--- Task goal ---
Return the listing below in full, exactly.

--- Dataset extract ---
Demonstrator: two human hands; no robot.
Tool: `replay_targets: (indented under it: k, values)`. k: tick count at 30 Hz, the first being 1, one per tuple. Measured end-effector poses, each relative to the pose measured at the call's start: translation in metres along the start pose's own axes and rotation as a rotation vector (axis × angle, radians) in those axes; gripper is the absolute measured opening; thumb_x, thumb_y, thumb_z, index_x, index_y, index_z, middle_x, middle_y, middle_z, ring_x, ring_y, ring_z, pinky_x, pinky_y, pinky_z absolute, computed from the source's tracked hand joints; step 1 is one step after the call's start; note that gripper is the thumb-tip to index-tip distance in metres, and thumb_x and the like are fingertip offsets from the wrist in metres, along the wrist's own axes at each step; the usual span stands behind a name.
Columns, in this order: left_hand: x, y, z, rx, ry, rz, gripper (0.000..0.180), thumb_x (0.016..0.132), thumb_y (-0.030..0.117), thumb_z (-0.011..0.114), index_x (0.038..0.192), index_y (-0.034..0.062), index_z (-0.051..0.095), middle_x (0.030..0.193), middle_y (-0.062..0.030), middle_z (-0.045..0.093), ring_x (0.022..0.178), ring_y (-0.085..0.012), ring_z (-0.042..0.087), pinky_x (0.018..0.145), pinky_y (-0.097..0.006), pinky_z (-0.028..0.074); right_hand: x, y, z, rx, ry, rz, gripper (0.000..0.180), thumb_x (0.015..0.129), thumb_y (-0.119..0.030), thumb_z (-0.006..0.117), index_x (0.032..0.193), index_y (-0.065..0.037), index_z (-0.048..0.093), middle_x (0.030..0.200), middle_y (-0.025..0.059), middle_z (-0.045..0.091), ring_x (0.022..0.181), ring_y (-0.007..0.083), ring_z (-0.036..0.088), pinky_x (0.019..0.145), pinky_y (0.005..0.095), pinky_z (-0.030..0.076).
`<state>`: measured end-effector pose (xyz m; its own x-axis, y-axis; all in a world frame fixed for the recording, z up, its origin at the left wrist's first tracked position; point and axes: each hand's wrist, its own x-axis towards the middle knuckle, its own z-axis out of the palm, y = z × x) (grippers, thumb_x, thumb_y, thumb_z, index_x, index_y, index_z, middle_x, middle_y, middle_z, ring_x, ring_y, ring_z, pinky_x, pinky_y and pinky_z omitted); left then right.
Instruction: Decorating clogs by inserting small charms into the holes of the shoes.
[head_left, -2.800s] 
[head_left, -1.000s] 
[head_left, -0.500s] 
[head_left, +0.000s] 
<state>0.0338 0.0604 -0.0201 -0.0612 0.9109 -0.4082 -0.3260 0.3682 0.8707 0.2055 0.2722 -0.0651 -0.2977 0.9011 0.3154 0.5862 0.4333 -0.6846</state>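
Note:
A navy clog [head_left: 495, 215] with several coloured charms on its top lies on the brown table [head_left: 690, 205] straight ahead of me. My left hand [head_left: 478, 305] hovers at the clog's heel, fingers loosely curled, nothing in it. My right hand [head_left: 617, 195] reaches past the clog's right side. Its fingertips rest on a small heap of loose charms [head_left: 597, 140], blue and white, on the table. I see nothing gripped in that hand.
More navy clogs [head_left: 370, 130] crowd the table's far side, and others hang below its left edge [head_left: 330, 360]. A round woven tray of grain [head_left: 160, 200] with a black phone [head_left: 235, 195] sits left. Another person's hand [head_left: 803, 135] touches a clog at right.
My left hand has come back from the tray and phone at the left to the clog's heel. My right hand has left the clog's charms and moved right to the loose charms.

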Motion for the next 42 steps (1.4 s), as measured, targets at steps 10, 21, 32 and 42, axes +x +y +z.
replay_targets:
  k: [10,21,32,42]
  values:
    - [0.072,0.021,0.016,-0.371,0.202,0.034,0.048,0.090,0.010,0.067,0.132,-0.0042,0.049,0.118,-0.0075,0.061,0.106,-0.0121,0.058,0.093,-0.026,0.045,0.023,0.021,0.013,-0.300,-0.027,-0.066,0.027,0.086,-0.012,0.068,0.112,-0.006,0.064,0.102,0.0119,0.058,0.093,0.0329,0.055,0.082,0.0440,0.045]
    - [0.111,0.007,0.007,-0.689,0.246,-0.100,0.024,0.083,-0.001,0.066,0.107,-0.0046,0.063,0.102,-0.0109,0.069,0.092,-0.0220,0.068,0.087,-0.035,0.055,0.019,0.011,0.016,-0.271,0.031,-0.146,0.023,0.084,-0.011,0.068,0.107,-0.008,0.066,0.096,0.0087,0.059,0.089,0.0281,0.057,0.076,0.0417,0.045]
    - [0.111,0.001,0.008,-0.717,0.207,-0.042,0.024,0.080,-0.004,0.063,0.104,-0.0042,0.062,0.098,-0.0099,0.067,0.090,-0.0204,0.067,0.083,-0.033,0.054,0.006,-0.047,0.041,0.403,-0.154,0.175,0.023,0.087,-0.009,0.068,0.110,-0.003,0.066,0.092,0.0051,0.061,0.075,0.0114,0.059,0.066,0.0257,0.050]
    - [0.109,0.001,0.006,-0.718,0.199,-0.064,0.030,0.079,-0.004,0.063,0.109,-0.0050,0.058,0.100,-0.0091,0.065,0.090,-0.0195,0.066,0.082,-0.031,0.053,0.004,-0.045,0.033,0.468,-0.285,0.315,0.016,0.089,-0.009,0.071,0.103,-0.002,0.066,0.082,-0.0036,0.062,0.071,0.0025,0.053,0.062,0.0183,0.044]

--- Written reply ---
Demonstrator: two human hands; no robot.
Tool: `replay_targets: (indented under it: k, values)`. k: tick count at 30 Hz, the first being 1, one per tuple. Measured end-effector poses, each relative to the pose measured at the call's start: translation in metres along the start pose's own axes and rotation as a rotation vector (axis × angle, radians) in those axes; gripper is the absolute measured opening; thumb_x, thumb_y, thumb_z, index_x, index_y, index_z, middle_x, middle_y, middle_z, ring_x, ring_y, ring_z, pinky_x, pinky_y, pinky_z absolute, computed from the source's tracked hand joints; step 1 is one step after the call's start; note that gripper is the thumb-tip to index-tip distance in metres, and thumb_x and the like are fingertip offsets from the wrist in metres, along the wrist's own axes at each step; the usual span stands behind a name.
Columns, in this order: left_hand: x, y, z, rx, ry, rz, gripper (0.000..0.180), thumb_x (0.016..0.132), thumb_y (-0.030..0.117), thumb_z (-0.011..0.114), index_x (0.038..0.192), index_y (-0.034..0.062), index_z (-0.051..0.095), middle_x (0.030..0.193), middle_y (-0.062..0.030), middle_z (-0.045..0.093), ring_x (0.022..0.178), ring_y (-0.085..0.012), ring_z (-0.042..0.087), pinky_x (0.018..0.145), pinky_y (-0.097..0.006), pinky_z (-0.028..0.074); right_hand: x, y, z, rx, ry, rz, gripper (0.000..0.180), thumb_x (0.015..0.129), thumb_y (-0.119..0.030), thumb_z (-0.006..0.117), index_x (0.032..0.193), index_y (-0.065..0.037), index_z (-0.048..0.093), middle_x (0.030..0.200), middle_y (-0.025..0.059), middle_z (-0.045..0.091), ring_x (0.022..0.181), ring_y (-0.007..0.083), ring_z (-0.036..0.088), pinky_x (0.019..0.145), pinky_y (0.005..0.095), pinky_z (-0.030..0.076).
`<state>`: measured end-effector pose (xyz m; its own x-axis, y-axis; all in a world frame fixed for the recording, z up, its origin at the left wrist's first tracked position; point and axes: each hand's wrist, its own x-axis towards the middle knuckle, its own z-axis out of the palm, y = z × x) (grippers, thumb_x, thumb_y, thumb_z, index_x, index_y, index_z, middle_x, middle_y, middle_z, ring_x, ring_y, ring_z, pinky_x, pinky_y and pinky_z omitted); left then right.
Instruction: Decorating clogs by inserting small charms into the holes of the shoes.
[head_left, -2.800s] 
[head_left, -1.000s] 
[head_left, -0.500s] 
[head_left, +0.000s] 
<state>0.0338 0.0604 -0.0201 -0.0612 0.9109 -0.4082 -0.3260 0.3682 0.8707 0.2055 0.2722 -0.0651 -0.2977 0.9011 0.3154 0.5862 0.4333 -0.6846</state>
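Note:
A navy clog [head_left: 495, 215] with several coloured charms on its top lies on the brown table [head_left: 690, 205] straight ahead of me. My left hand [head_left: 478, 305] hovers at the clog's heel, fingers loosely curled, nothing in it. My right hand [head_left: 617, 195] reaches past the clog's right side. Its fingertips rest on a small heap of loose charms [head_left: 597, 140], blue and white, on the table. I see nothing gripped in that hand.
More navy clogs [head_left: 370, 130] crowd the table's far side, and others hang below its left edge [head_left: 330, 360]. A round woven tray of grain [head_left: 160, 200] with a black phone [head_left: 235, 195] sits left. Another person's hand [head_left: 803, 135] touches a clog at right.
My left hand has come back from the tray and phone at the left to the clog's heel. My right hand has left the clog's charms and moved right to the loose charms.
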
Motion for the next 42 steps (1.4 s), as measured, targets at steps 10, 21, 32 and 42, axes +x +y +z.
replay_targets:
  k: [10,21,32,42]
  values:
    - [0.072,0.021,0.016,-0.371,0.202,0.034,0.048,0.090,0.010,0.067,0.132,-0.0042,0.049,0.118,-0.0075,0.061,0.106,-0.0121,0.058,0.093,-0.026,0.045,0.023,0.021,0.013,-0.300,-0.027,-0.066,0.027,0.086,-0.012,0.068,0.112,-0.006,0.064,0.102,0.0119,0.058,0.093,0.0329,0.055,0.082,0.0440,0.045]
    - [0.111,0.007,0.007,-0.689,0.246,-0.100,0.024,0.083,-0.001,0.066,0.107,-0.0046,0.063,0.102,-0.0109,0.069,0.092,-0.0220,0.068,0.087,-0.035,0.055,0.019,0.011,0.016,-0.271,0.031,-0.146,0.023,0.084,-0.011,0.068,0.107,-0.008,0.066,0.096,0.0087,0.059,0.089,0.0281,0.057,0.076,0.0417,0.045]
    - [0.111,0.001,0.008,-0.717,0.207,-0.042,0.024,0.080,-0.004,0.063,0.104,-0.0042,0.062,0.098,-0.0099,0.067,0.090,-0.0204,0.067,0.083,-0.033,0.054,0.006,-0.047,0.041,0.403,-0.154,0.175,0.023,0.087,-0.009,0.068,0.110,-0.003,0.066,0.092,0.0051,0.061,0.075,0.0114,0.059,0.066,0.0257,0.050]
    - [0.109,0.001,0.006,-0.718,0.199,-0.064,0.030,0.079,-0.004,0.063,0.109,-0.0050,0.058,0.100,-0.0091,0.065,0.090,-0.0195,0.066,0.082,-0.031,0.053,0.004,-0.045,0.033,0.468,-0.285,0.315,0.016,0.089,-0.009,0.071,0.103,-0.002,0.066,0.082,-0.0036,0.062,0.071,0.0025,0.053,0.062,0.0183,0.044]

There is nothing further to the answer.